Work to be completed = Please print the full listing exactly.

(Raw data Opens)

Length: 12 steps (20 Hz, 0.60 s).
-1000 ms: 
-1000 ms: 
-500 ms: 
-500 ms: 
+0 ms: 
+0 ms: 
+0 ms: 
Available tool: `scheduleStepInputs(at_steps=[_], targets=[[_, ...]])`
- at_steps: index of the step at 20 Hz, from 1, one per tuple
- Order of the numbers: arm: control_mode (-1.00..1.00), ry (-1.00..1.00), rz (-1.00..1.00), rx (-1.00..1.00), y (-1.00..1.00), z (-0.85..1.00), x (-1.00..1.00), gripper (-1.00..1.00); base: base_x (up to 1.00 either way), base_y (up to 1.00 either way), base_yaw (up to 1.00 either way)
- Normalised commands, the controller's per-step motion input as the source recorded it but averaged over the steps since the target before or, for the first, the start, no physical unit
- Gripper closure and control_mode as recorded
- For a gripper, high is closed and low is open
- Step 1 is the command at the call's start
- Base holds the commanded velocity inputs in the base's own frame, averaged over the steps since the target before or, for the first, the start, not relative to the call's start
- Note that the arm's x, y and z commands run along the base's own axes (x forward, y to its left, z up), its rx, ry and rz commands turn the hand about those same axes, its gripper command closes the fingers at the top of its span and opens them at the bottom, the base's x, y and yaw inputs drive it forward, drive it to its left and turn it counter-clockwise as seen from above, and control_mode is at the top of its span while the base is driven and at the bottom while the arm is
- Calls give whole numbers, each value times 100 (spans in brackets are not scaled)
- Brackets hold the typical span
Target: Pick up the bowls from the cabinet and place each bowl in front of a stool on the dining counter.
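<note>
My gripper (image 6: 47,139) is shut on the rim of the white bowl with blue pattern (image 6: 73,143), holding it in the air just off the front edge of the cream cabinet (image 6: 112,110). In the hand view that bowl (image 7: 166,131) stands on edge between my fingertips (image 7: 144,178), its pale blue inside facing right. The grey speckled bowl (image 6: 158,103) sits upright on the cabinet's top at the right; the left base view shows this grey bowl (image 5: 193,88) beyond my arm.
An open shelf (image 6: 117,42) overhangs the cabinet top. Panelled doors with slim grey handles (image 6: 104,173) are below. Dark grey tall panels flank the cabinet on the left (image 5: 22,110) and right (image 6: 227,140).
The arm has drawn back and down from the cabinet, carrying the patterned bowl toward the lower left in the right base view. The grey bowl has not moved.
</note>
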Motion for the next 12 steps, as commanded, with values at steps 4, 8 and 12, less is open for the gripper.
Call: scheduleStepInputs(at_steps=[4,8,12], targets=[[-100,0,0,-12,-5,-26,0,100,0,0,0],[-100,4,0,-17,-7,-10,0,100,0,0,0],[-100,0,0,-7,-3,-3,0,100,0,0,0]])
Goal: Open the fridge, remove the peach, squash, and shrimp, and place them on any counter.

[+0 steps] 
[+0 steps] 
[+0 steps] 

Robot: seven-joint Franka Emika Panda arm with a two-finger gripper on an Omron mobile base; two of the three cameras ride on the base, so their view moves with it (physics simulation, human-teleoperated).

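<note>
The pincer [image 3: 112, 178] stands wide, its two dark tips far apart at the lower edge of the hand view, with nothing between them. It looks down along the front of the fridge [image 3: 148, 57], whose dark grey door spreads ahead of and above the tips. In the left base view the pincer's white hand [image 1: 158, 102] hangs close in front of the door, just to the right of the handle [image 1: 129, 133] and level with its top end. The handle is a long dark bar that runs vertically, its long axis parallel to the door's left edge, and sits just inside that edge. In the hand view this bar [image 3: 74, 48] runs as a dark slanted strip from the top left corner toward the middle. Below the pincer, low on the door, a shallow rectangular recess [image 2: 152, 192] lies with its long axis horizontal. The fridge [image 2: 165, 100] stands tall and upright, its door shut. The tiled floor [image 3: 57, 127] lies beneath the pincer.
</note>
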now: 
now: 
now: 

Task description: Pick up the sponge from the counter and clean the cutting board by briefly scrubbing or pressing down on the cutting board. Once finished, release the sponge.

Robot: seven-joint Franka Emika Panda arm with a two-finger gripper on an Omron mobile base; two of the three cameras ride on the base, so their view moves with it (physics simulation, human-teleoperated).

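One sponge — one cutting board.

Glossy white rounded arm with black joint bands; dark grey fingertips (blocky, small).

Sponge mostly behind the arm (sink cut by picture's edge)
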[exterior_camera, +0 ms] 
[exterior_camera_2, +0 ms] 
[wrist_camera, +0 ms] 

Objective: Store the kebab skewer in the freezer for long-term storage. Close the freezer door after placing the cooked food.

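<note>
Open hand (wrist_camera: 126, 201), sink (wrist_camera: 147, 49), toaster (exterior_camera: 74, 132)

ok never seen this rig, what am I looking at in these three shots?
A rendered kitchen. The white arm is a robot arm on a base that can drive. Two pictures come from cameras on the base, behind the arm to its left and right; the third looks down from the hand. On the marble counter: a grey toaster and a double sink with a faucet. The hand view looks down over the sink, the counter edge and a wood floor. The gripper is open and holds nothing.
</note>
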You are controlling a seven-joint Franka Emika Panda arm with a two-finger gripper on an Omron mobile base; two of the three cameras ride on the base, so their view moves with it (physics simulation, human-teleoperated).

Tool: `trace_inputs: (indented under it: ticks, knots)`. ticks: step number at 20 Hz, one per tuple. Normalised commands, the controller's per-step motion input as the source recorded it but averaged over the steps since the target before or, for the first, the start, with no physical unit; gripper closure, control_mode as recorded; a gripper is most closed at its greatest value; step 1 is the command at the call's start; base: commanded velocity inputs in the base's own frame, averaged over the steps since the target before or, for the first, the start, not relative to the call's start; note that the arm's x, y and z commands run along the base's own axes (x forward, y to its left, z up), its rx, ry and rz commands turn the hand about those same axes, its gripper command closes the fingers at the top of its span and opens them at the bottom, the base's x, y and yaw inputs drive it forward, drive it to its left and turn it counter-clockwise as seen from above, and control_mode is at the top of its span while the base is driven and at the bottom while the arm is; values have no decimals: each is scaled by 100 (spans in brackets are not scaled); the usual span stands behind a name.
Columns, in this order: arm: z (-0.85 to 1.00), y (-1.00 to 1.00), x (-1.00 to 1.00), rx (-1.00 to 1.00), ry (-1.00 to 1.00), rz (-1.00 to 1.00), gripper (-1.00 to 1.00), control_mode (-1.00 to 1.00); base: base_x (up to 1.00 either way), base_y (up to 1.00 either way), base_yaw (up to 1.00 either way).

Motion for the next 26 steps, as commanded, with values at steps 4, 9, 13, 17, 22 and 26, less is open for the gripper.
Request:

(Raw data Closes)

Response area =
Length: 12 steps (20 Hz, 0.60 s).
-1000 ms: 
-1000 ms: 
-500 ms: 
-500 ms: 
+0 ms: 
+0 ms: 
+0 ms: 
Available tool: `scheduleStepInputs(at_steps=[_], targets=[[_, ...]])`
- at_steps: index of the step at 20 Hz, from 1, one per tuple
- Order of the numbers: arm: control_mode (-1.00..1.00), ry (-1.00..1.00), rz (-1.00..1.00), rx (-1.00..1.00), y (-1.00..1.00), z (-0.85..1.00), x (-1.00..1.00), gripper (-1.00..1.00); base: base_x (up to 1.00 either way), base_y (up to 1.00 either way), base_yaw (up to 1.00 either way)
- Normalised commands, the controller's per-step motion input as the source recorded it but averaged over the steps since the target before or, for the first, the start, no physical unit
- Gripper closure and control_mode as recorded
- For a gripper, high is closed and low is open
- Step 1 is the command at the call's start
- Base holds the commanded velocity inputs in the base's own frame, averaged over the steps since the target before or, for the first, the start, not relative to the call's start
- Note that the arm's x, y and z commands run along the base's own axes (x forward, y to its left, z up), its rx, ry and rz commands turn the hand about those same axes, its gripper command closes the fingers at the top of its span and opens them at the bottom, the base's x, y and yaw inputs drive it forward, drive it to its left and turn it counter-clockwise as seen from above, and control_mode is at the top of its span while the base is driven and at the bottom while the arm is
- Calls give whole numbers, each value times 100 (spans in brackets are not scaled)
- Brackets hold the typical span
Target: Pick up the bowls from the cabinet and place each bowl in front of a stool on the dining counter.
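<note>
My gripper (image 6: 47,139) is shut on the rim of the white bowl with blue pattern (image 6: 73,143), holding it in the air just off the front edge of the cream cabinet (image 6: 112,110). In the hand view that bowl (image 7: 166,131) stands on edge between my fingertips (image 7: 144,178), its pale blue inside facing right. The grey speckled bowl (image 6: 158,103) sits upright on the cabinet's top at the right; the left base view shows this grey bowl (image 5: 193,88) beyond my arm.
An open shelf (image 6: 117,42) overhangs the cabinet top. Panelled doors with slim grey handles (image 6: 104,173) are below. Dark grey tall panels flank the cabinet on the left (image 5: 22,110) and right (image 6: 227,140).
The arm has drawn back and down from the cabinet, carrying the patterned bowl toward the lower left in the right base view. The grey bowl has not moved.
</note>
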Motion for the next 12 steps, as commanded, with values at steps 4, 8 and 12, less is open for the gripper.
Call: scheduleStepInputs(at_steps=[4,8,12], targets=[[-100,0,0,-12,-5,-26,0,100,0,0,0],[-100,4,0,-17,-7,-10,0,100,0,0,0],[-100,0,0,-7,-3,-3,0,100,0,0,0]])
Goal: Open the fridge, remove the peach, squash, and shrimp, and place them on any counter.

[+0 steps] 
[+0 steps] 
[+0 steps] 

Robot: seven-joint Franka Emika Panda arm with a two-finger gripper on an Omron mobile base; two of the three cameras ride on the base, so their view moves with it (physics simulation, human-teleoperated).

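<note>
The pincer [image 3: 112, 178] stands wide, its two dark tips far apart at the lower edge of the hand view, with nothing between them. It looks down along the front of the fridge [image 3: 148, 57], whose dark grey door spreads ahead of and above the tips. In the left base view the pincer's white hand [image 1: 158, 102] hangs close in front of the door, just to the right of the handle [image 1: 129, 133] and level with its top end. The handle is a long dark bar that runs vertically, its long axis parallel to the door's left edge, and sits just inside that edge. In the hand view this bar [image 3: 74, 48] runs as a dark slanted strip from the top left corner toward the middle. Below the pincer, low on the door, a shallow rectangular recess [image 2: 152, 192] lies with its long axis horizontal. The fridge [image 2: 165, 100] stands tall and upright, its door shut. The tiled floor [image 3: 57, 127] lies beneath the pincer.
</note>
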now: 
now: 
now: 

Task description: Pick up the sponge from the counter and clean the cutting board by briefly scrubbing or pressing down on the cutting board. Once finished, release the sponge.

Robot: seven-joint Franka Emika Panda arm with a two-finger gripper on an Omron mobile base; two of the three cameras ride on the base, so their view moves with it (physics simulation, human-teleoperated).

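One sponge — one cutting board.

Glossy white rounded arm with black joint bands; dark grey fingertips (blocky, small).

Sponge mostly behind the arm (sink cut by picture's edge)
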[exterior_camera, +0 ms] 
[exterior_camera_2, +0 ms] 
[wrist_camera, +0 ms] 

Objective: Store the kebab skewer in the freezer for long-term storage. Close the freezer door after placing the cooked food.

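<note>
Open hand (wrist_camera: 126, 201), sink (wrist_camera: 147, 49), toaster (exterior_camera: 74, 132)

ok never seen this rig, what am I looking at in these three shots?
A rendered kitchen. The white arm is a robot arm on a base that can drive. Two pictures come from cameras on the base, behind the arm to its left and right; the third looks down from the hand. On the marble counter: a grey toaster and a double sink with a faucet. The hand view looks down over the sink, the counter edge and a wood floor. The gripper is open and holds nothing.
</note>
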You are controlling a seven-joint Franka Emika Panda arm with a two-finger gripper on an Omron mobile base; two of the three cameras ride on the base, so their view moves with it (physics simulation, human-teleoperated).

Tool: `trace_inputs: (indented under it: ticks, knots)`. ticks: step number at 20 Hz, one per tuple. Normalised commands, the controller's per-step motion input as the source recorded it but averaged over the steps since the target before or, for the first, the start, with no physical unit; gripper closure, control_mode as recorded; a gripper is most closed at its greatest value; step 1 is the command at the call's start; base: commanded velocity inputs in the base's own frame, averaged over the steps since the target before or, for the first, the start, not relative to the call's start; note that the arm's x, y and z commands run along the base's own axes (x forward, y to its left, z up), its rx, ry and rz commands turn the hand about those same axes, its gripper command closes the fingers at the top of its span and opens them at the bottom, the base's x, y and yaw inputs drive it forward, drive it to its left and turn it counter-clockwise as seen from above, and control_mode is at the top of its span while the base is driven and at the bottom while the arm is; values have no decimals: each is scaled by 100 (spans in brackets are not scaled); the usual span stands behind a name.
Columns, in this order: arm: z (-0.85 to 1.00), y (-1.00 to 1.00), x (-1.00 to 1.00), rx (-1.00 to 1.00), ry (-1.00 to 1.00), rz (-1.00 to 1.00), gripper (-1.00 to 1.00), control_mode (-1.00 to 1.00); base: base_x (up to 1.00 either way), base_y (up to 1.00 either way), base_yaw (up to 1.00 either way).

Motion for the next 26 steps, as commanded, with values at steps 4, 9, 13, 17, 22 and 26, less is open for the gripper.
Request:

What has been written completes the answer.